Thirty trades can't distinguish a real edge from a coin flip — a worthless strategy hits 60% wins over 30 trades about one time in five. You typically need hundreds to low thousands of trades before the numbers mean anything.
When you can't get more trades
Most strategies can't simply produce more history. The legitimate moves:
- Trade more instruments, not more often. Running the same logic across 50 uncorrelated markets multiplies your sample without changing the idea. This is why breadth is prized — it buys statistical power honestly.
- Pool similar assets. If the effect should hold across a family of instruments, test it as one hypothesis across all of them rather than fitting each separately.
- Shorten the holding period — if, and only if, the edge genuinely exists at that horizon. Otherwise you're just paying more costs for fake precision.
- Accept the uncertainty and size for it. A thin sample doesn't forbid trading; it demands smaller size. This is exactly what Kelly formalises — bet proportionally to your confidence, and half-Kelly exists because your edge estimate is itself uncertain.
The move that isn't legitimate: over-trading to inflate the count. Costs scale with trades while edge doesn't, so you'll reach statistical significance on a strategy that's now unprofitable after fees. Congratulations on proving it precisely.
Sample size is a claim about the future
Underneath all of this is a simple, humbling point.

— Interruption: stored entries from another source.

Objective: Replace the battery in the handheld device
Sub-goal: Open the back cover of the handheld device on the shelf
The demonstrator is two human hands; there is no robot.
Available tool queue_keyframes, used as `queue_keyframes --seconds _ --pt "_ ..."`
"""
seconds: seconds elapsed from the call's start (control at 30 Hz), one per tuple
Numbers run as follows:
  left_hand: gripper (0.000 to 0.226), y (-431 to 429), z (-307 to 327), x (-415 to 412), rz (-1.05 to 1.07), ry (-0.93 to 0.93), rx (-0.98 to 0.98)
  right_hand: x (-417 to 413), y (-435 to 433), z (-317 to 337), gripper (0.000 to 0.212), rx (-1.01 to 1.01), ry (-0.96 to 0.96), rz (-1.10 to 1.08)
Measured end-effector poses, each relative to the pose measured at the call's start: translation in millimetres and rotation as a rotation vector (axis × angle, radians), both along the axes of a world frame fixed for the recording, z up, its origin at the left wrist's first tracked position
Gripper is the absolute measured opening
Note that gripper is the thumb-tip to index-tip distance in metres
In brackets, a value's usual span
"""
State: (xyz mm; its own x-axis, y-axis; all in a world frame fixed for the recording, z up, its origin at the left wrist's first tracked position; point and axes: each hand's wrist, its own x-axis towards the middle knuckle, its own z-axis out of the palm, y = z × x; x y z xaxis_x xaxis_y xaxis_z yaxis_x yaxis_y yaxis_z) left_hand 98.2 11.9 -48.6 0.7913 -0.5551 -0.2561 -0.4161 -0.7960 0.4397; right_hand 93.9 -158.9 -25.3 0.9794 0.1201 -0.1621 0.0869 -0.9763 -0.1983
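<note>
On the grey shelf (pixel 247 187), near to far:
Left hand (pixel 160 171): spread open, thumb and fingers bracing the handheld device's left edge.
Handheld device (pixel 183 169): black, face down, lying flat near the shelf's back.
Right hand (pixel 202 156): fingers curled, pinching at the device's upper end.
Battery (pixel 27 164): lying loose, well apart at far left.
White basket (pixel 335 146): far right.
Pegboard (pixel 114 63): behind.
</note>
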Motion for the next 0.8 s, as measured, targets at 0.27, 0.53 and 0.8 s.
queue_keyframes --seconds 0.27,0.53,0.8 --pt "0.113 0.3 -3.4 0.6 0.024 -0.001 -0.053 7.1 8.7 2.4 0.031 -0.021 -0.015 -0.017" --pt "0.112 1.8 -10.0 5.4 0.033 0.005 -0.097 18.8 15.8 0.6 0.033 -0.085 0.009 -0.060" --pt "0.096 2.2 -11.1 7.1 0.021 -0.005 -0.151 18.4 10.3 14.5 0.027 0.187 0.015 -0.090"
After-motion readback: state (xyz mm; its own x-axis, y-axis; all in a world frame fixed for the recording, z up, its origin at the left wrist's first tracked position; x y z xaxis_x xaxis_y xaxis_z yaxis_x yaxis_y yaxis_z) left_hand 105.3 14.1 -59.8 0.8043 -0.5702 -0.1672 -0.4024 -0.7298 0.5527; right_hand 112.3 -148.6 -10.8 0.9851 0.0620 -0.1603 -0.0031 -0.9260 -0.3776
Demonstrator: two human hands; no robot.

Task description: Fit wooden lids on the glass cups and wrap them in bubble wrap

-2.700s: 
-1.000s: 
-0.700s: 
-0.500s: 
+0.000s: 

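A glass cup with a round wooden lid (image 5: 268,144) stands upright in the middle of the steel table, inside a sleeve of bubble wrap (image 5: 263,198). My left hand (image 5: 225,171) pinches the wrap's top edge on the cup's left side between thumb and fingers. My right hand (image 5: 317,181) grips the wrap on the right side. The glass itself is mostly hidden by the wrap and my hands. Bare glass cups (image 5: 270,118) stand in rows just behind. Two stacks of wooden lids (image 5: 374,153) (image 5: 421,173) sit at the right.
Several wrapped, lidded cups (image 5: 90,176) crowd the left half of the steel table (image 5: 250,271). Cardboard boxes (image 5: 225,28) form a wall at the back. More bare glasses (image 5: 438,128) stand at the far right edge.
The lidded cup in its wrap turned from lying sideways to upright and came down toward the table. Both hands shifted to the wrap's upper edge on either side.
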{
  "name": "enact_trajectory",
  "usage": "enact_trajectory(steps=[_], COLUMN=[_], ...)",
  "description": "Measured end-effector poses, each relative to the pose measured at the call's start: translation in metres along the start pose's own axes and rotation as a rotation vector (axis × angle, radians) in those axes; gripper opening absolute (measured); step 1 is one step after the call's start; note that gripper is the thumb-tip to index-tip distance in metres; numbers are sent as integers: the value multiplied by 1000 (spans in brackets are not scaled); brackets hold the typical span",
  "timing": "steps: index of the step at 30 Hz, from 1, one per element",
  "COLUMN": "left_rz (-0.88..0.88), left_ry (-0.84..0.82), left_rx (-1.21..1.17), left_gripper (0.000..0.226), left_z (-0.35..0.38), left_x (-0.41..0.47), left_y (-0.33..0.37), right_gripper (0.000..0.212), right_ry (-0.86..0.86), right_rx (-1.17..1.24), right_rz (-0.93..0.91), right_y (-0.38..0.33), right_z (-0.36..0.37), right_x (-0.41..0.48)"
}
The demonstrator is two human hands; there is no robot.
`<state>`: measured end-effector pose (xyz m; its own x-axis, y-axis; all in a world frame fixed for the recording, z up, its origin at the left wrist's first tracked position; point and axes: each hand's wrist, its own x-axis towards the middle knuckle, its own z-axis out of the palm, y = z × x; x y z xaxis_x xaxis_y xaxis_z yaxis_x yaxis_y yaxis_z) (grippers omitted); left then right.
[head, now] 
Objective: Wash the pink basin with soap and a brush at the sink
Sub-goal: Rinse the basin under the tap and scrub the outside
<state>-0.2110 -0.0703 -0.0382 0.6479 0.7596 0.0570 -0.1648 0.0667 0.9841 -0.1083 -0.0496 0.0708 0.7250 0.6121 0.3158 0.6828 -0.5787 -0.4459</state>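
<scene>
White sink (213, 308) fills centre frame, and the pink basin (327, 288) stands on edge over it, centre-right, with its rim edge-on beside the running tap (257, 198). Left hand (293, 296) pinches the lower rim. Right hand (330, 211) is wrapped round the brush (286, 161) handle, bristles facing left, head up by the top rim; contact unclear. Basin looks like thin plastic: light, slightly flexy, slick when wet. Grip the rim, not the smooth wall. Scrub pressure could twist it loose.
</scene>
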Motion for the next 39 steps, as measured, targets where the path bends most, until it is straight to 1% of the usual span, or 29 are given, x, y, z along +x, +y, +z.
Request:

Your backtest doesn't measure your edge — it produces one noisy estimate of it, and the noise shrinks embarrassingly slowly. That's why Monte Carlo is so useful: reshuffling your trades shows you the range of equity curves your own strategy could plausibly have produced, and it's usually far wider than the single curve you've been staring at.
So before optimising anything, count your trades and ask what that number can support. Against the random walk, a small sample isn't weak evidence — it's usually no evidence at all, dressed up as a chart.